Das kommt daher, dass das Bundesarchiv mit einem solchen Interesse nicht gerechnet hat. Es ging davon aus, dass sich nur einige wenige solche Dossiers bestellen würden. Hiermit wären die abgestellten Mitarbeiterinnen und Mitarbeiter beim Scannen und Versenden durchaus klargekommen. Durch das rege Interesse reichen die Kapazitäten jedoch nicht aus und die genutzten Arbeitsprozesse waren zur Bewältigung des Ansturms ungeeignet.
Das Bundesarchiv versucht nun, sich auf die aktuelle Situation einzustellen und die eigenen Arbeitsprozesse zu optimieren. Zu diesem Zweck werden bis zu neun Mitarbeiterinnen und Mitarbeiter bereitgestellt, die sich ausschließlich um die eingehenden Anfragen kümmern. Sechs hiervon sind externe Fachleute, die sich mit der Materie besonders gut auskennen.

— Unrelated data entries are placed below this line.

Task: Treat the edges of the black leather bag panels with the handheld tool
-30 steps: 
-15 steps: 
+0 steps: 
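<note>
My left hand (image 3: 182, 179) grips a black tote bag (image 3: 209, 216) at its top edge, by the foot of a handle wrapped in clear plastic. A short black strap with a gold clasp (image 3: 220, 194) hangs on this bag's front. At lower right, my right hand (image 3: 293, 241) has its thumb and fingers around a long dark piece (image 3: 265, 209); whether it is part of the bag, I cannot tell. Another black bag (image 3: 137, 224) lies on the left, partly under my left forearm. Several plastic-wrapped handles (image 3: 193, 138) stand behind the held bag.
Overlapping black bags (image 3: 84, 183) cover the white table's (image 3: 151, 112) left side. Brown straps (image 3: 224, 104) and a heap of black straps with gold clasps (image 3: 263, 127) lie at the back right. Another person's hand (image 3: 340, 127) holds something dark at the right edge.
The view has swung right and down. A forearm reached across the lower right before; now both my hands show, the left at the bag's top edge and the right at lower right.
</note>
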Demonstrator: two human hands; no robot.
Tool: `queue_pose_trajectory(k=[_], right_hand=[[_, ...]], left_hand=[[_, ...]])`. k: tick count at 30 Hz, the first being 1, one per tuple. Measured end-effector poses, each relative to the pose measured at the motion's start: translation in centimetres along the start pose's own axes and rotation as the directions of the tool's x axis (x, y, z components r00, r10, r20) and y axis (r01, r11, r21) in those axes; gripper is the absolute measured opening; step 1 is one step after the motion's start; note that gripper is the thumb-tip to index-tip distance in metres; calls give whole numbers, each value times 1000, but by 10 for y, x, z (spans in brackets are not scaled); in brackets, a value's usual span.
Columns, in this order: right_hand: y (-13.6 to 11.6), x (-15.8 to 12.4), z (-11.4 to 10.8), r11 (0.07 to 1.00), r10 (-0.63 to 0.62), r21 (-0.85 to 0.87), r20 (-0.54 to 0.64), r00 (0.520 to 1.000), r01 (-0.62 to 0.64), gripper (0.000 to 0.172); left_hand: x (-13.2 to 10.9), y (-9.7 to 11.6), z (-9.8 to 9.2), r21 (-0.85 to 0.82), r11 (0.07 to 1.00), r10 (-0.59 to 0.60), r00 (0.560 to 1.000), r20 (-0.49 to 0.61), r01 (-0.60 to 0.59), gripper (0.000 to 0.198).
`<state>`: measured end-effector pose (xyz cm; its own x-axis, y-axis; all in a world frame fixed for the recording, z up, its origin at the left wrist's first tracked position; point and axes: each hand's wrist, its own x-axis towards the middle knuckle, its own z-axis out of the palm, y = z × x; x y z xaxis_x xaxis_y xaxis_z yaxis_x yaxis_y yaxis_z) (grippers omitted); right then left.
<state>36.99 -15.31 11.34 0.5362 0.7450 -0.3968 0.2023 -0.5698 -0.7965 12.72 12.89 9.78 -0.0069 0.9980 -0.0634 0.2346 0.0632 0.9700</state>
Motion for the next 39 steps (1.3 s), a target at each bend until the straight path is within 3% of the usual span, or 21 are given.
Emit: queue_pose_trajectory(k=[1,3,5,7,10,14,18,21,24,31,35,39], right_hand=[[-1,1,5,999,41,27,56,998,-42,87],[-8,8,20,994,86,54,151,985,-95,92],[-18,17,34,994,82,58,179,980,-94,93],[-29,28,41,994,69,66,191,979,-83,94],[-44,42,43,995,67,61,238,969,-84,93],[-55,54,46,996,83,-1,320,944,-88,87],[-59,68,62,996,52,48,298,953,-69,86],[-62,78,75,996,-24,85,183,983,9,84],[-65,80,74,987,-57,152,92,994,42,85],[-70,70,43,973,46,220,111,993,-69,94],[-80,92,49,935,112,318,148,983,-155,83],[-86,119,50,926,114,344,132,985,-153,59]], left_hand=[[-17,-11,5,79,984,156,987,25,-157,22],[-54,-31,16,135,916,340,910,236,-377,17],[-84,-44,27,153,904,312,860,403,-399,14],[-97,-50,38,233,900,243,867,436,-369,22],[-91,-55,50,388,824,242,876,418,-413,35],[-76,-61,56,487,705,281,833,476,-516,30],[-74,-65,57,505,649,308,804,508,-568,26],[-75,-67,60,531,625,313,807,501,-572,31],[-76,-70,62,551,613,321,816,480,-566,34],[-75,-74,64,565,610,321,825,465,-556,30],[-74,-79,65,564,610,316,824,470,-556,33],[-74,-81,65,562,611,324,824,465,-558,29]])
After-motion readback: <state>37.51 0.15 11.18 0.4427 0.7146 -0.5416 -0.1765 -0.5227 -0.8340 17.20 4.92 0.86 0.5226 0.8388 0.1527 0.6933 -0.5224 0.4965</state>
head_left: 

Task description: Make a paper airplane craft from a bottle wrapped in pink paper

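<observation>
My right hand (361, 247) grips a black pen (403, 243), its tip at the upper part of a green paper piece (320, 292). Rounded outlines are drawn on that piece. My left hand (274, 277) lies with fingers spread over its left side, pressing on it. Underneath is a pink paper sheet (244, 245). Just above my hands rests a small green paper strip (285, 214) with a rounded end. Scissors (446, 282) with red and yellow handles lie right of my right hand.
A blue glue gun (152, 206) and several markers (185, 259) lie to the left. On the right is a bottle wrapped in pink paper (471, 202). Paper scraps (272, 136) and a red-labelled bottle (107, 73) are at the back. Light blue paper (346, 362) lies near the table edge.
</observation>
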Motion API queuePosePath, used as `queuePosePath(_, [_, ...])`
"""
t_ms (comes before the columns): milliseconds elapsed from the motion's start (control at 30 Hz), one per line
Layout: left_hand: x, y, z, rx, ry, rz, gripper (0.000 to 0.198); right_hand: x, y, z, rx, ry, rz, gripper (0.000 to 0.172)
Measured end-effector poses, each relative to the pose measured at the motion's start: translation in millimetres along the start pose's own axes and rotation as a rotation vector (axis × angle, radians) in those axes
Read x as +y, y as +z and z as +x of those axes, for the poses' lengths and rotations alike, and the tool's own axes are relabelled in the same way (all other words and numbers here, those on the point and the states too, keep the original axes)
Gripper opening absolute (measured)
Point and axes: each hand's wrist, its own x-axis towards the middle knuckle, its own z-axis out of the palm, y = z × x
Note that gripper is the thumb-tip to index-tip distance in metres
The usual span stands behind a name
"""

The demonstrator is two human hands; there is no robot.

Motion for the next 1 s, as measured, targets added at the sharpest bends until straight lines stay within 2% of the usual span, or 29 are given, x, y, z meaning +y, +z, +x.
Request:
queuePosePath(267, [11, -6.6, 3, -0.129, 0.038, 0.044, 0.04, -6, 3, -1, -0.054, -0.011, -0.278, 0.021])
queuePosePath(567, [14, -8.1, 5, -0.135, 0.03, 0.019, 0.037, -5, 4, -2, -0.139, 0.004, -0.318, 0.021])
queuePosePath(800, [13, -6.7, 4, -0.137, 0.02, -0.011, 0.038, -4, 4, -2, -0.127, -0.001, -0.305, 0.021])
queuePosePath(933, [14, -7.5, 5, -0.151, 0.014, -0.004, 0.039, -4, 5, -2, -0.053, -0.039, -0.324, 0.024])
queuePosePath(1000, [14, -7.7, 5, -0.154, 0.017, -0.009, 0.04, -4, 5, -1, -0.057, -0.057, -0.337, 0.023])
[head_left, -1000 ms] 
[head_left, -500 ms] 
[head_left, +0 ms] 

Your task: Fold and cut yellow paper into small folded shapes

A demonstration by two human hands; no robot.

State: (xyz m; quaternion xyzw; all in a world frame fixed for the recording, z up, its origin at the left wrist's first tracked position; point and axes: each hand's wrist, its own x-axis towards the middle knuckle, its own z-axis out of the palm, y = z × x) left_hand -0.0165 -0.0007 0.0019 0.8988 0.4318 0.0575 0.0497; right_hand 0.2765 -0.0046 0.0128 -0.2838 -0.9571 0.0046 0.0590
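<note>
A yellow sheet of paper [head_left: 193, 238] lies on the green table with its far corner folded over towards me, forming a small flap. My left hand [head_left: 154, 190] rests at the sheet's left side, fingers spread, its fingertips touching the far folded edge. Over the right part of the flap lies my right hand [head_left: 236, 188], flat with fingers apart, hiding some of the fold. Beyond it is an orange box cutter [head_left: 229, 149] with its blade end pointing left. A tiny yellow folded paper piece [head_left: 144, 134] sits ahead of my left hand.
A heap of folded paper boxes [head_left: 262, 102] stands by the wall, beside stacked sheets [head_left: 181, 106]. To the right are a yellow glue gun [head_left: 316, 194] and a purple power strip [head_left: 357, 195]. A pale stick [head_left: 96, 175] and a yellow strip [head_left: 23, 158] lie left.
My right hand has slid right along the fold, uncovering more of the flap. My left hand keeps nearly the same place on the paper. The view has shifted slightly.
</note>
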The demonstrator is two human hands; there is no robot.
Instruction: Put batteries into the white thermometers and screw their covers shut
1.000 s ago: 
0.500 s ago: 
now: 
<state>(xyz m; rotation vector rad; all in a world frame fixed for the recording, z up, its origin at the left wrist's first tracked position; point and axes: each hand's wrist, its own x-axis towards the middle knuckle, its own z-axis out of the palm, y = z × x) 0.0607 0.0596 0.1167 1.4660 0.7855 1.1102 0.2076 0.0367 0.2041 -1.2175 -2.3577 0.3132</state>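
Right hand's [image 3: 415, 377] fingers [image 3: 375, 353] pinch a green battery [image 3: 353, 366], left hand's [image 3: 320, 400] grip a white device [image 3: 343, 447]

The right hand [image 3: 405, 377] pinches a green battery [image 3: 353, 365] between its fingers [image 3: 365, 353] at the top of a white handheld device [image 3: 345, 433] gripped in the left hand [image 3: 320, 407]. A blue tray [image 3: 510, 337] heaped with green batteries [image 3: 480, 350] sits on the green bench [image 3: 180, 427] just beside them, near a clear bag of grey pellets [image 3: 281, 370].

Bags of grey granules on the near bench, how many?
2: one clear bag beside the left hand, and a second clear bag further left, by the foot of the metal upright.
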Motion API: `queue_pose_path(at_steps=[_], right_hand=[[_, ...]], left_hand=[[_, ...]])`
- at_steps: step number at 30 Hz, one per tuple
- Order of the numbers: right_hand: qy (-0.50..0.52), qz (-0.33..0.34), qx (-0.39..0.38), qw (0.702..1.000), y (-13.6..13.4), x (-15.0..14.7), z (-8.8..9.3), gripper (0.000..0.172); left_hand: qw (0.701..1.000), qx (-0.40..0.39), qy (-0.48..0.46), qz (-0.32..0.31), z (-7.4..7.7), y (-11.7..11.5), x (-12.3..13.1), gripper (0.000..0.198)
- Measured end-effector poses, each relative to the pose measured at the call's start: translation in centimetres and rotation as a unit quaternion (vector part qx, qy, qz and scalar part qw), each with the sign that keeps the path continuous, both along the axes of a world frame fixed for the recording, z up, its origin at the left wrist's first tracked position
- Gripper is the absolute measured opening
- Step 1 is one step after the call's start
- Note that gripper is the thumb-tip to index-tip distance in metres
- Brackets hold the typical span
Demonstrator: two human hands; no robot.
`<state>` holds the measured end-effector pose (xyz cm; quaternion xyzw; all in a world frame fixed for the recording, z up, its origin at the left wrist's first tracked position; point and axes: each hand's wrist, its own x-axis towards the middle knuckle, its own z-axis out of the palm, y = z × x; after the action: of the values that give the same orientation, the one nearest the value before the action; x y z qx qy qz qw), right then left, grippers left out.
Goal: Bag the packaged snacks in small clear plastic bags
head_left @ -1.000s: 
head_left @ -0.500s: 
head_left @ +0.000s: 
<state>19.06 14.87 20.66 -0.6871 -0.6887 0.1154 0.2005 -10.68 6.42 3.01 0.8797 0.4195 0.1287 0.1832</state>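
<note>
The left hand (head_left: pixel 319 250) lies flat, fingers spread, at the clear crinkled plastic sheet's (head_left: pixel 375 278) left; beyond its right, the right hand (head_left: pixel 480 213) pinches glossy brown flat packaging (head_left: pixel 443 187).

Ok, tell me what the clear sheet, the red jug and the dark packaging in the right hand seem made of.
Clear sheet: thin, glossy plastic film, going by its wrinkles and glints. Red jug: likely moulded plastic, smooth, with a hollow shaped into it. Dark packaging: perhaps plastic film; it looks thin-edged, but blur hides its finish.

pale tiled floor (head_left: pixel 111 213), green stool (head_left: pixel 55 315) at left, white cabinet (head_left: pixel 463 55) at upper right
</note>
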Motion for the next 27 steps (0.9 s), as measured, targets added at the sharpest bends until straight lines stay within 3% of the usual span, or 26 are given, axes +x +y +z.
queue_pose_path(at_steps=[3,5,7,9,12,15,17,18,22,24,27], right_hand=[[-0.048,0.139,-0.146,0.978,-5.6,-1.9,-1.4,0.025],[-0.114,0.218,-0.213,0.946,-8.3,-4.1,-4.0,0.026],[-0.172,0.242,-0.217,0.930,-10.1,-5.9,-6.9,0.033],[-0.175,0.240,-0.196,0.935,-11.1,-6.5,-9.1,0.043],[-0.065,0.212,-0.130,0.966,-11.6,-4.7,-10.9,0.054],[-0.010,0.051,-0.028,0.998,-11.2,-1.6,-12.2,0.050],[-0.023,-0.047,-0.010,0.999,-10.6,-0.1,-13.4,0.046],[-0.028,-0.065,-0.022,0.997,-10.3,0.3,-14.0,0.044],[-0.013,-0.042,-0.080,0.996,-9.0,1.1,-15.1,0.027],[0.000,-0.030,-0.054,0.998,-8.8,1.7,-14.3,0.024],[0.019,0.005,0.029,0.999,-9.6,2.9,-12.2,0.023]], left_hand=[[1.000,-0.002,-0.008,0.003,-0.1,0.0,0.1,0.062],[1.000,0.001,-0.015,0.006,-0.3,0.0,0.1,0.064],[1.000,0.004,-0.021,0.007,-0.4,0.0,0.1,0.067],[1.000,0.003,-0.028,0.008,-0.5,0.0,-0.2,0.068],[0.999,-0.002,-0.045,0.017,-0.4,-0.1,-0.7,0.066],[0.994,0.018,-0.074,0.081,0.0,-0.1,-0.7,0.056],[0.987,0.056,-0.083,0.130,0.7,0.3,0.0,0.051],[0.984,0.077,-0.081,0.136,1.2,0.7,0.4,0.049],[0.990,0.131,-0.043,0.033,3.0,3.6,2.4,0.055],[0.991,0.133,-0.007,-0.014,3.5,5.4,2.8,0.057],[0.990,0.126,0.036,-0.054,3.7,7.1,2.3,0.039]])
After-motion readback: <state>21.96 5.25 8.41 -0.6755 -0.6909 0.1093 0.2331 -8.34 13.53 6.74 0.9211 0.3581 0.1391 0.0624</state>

Die ergriffenen Maßnahmen zeigen bereits erste Früchte. So dauert es mittlerweile nicht mehr so lange, bis ein Dossier digitalisiert ist. Allerdings wurden auch Beschränkungen bei den Bestellungen eingeführt. Diese sollen dafür sorgen, dass sich die Wünsche in gewissen Grenzen halten und die Mitarbeiterinnen und Mitarbeiter bei ihrer Arbeit hinterherkommen.
Dieses exemplarische Beispiel für den Umgang mit der Digitalisierung betrifft die Schweiz, lässt sich aber nahezu uneingeschränkt auch auf Deutschland übertragen. Anbieterinnen und Anbieter wissen genau, dass die Digitalisierung extrem wichtig ist und auch in Zukunft eine besonders große Rolle spielen wird. Deswegen wollen sie digitale Angebote bereitstellen und das eigene Unternehmen digital transformieren. Allerdings fehlen häufig Erfahrungswerte, wie das am besten vonstattengehen soll. Eine so große Umwandlung wie die Digitalisierung hat noch niemand erlebt. Deswegen kommt es zu Schwierigkeiten im Anfangsprozess, die dann Stück für Stück überwunden werden müssen.
Es ist aber extrem wichtig, die Digitalisierung nicht aus Angst vor solchen zwischenzeitlichen Überforderungen ganz sein zu lassen. Dass das Angebot des Schweizerischen Bundesarchivs zu solchen Problemen geführt hat, lag vor allem daran, dass die Digitalisierung unterschätzt wurde. Das darf heutzutage nicht mehr passieren. Menschen haben ein Interesse an digitalen Angeboten und nutzen diese rege. Sie vereinfachen ihr Leben und machen es ihnen möglich, besonders effizient zu arbeiten. Deswegen sollten Anbieterinnen und Anbieter davon ausgehen, dass ihre Projektideen Erfolg haben werden. Stattdessen halten viele die Digitalisierung nach wie vor für eine Randerscheinung, für die sich schon nicht so viele Leute interessieren werden. Ein gefährlicher Trugschluss.
Denn nur wer den eigenen Erfolg einplant und die Digitalisierung ernst nimmt, kann diese bestmöglich vorbereiten. Dann lassen sich Arbeitsprozesse bereits im Vorfeld so gestalten, dass sie einer regen Anfrage gerecht werden und es möglichst zu keinen Problemen und Schwierigkeiten kommt. Natürlich wird bei jedem neuen Projekt zunächst einmal nicht alles rund laufen. Hier ist es dann möglich, Anpassungen vorzunehmen und das Angebot schrittweise zu optimieren. So hat es das Schweizerische Bundesarchiv ja getan. Wenn die Digitalisierung jedoch nicht unterschätzt würde, ließen sich viele Probleme bereits im Vorfeld vermeiden.